When you reach the line containing "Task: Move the" in the data below, begin returning lines exactly as written, and stop once the line containing "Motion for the" has been returned.

[Stored items from a collection]
# # # #
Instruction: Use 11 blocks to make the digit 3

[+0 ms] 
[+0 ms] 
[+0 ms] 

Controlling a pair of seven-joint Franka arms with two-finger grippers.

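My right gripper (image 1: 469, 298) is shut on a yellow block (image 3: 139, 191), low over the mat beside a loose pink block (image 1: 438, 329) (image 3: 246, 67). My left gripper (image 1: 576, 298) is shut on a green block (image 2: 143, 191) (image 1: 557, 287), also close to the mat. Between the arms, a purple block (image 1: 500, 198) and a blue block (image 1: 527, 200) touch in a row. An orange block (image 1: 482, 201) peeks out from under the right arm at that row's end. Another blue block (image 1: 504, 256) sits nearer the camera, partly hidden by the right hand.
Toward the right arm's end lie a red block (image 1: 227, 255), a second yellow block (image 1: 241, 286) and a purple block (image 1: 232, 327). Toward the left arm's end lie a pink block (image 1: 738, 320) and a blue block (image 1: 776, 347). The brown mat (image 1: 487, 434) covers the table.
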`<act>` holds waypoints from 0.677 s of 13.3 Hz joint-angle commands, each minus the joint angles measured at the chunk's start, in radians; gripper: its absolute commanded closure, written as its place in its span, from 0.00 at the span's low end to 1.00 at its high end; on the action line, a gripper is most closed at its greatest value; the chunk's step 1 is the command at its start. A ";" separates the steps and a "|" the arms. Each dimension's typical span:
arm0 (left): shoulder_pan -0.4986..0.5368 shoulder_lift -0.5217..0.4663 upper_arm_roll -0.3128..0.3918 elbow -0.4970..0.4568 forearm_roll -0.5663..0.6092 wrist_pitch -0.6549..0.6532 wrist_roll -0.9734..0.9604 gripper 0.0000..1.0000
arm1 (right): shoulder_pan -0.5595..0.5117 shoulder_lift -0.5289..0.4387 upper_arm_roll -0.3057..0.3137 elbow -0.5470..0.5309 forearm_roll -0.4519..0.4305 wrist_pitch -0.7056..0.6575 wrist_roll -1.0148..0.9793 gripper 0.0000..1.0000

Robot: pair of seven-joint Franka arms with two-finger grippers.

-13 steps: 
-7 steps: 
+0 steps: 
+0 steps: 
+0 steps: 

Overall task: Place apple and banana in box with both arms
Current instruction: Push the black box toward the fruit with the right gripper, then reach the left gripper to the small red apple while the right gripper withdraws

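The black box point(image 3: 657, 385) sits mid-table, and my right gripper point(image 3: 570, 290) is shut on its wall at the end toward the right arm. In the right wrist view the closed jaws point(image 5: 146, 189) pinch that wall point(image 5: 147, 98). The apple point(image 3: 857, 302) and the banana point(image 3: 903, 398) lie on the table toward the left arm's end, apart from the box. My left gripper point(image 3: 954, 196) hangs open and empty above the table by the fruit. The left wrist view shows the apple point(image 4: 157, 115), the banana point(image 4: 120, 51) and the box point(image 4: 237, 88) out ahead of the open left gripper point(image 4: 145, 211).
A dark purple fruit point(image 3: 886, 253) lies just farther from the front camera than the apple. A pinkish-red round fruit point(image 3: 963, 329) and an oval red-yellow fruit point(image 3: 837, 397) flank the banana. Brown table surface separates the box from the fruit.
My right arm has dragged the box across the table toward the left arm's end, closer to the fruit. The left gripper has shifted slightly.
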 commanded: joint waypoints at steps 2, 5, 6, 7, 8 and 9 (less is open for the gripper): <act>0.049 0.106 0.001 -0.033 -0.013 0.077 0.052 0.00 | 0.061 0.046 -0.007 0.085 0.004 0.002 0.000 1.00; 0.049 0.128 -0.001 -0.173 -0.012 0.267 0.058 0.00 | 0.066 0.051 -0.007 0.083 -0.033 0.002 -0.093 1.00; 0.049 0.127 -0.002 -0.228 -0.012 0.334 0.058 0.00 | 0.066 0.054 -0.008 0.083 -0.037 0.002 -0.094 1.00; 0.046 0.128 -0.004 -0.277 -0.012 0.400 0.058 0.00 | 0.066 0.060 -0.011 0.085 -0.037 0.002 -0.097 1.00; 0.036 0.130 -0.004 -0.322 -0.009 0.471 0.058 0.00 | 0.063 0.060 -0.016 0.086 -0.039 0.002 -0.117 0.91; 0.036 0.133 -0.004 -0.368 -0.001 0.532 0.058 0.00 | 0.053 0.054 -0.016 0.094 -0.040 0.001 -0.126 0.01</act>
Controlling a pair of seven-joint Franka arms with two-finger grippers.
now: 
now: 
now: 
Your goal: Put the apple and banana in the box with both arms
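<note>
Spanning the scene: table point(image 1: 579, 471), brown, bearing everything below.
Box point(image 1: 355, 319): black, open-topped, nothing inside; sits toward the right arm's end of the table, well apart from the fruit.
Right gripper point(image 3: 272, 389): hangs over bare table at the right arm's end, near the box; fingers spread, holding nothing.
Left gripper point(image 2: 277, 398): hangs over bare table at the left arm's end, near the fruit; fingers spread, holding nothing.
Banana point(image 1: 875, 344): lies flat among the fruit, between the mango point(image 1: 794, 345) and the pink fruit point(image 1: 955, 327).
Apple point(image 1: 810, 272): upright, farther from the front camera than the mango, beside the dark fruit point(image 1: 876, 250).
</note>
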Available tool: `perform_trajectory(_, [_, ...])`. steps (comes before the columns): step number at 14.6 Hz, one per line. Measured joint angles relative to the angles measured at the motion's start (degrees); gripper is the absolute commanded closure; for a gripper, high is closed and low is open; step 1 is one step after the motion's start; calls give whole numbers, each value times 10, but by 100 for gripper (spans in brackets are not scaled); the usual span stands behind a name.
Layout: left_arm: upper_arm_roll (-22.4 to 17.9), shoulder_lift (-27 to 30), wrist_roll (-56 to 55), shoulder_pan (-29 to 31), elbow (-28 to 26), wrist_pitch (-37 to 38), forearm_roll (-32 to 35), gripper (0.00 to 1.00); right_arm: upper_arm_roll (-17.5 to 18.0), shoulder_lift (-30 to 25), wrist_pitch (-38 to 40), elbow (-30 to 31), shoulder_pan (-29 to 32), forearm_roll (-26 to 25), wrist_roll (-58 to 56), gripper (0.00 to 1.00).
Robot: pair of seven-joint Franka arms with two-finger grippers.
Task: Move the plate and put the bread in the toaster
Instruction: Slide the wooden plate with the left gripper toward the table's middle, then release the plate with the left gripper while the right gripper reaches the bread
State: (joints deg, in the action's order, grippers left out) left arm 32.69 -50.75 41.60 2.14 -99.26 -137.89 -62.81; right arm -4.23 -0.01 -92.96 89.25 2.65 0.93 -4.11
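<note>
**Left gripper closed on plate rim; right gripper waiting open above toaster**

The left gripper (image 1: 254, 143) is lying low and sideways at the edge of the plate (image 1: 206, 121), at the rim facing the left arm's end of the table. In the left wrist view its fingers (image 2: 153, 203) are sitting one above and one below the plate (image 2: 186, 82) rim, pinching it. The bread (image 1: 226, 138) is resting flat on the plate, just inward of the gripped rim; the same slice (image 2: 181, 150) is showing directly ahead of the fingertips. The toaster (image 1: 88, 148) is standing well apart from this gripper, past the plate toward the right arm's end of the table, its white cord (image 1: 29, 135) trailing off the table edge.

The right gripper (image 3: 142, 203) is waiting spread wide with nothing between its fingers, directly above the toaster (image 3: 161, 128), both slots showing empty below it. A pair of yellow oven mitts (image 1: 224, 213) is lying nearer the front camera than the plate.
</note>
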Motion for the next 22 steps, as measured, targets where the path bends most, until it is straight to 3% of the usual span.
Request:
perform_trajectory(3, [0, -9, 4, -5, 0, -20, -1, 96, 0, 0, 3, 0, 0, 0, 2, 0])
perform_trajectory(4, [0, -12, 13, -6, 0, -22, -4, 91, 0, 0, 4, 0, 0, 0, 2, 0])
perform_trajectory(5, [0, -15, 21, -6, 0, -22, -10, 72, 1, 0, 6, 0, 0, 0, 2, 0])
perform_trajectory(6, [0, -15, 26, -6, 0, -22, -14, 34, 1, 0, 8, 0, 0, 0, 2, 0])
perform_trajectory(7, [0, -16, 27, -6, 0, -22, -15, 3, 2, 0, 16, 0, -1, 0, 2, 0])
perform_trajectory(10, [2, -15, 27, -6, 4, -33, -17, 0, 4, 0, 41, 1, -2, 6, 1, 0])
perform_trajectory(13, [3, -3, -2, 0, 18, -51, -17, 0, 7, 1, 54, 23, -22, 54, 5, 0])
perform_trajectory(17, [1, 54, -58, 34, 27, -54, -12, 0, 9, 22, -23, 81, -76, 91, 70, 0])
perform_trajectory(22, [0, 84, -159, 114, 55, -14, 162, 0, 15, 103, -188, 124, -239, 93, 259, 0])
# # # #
Answer area:
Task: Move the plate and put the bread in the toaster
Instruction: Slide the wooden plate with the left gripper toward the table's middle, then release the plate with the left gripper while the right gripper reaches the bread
State: (joints deg, in the action's order, grippers left out) left arm 32.69 -50.75 41.60 2.14 -99.26 -137.89 -62.81; right arm -4.23 -0.01 -92.96 89.25 2.65 0.93 -4.11
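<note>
**Left gripper closed on plate rim; right gripper waiting open above toaster**

The left gripper (image 1: 254, 143) is lying low and sideways at the edge of the plate (image 1: 206, 121), at the rim facing the left arm's end of the table. In the left wrist view its fingers (image 2: 153, 203) are sitting one above and one below the plate (image 2: 186, 82) rim, pinching it. The bread (image 1: 226, 138) is resting flat on the plate, just inward of the gripped rim; the same slice (image 2: 181, 150) is showing directly ahead of the fingertips. The toaster (image 1: 88, 148) is standing well apart from this gripper, past the plate toward the right arm's end of the table, its white cord (image 1: 29, 135) trailing off the table edge.

The right gripper (image 3: 142, 203) is waiting spread wide with nothing between its fingers, directly above the toaster (image 3: 161, 128), both slots showing empty below it. A pair of yellow oven mitts (image 1: 224, 213) is lying nearer the front camera than the plate.
</note>
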Motion for the next 22 steps, as measured, targets where the path bends most, until it is straight to 3% of the usual span.

Nothing more is needed to complete the output.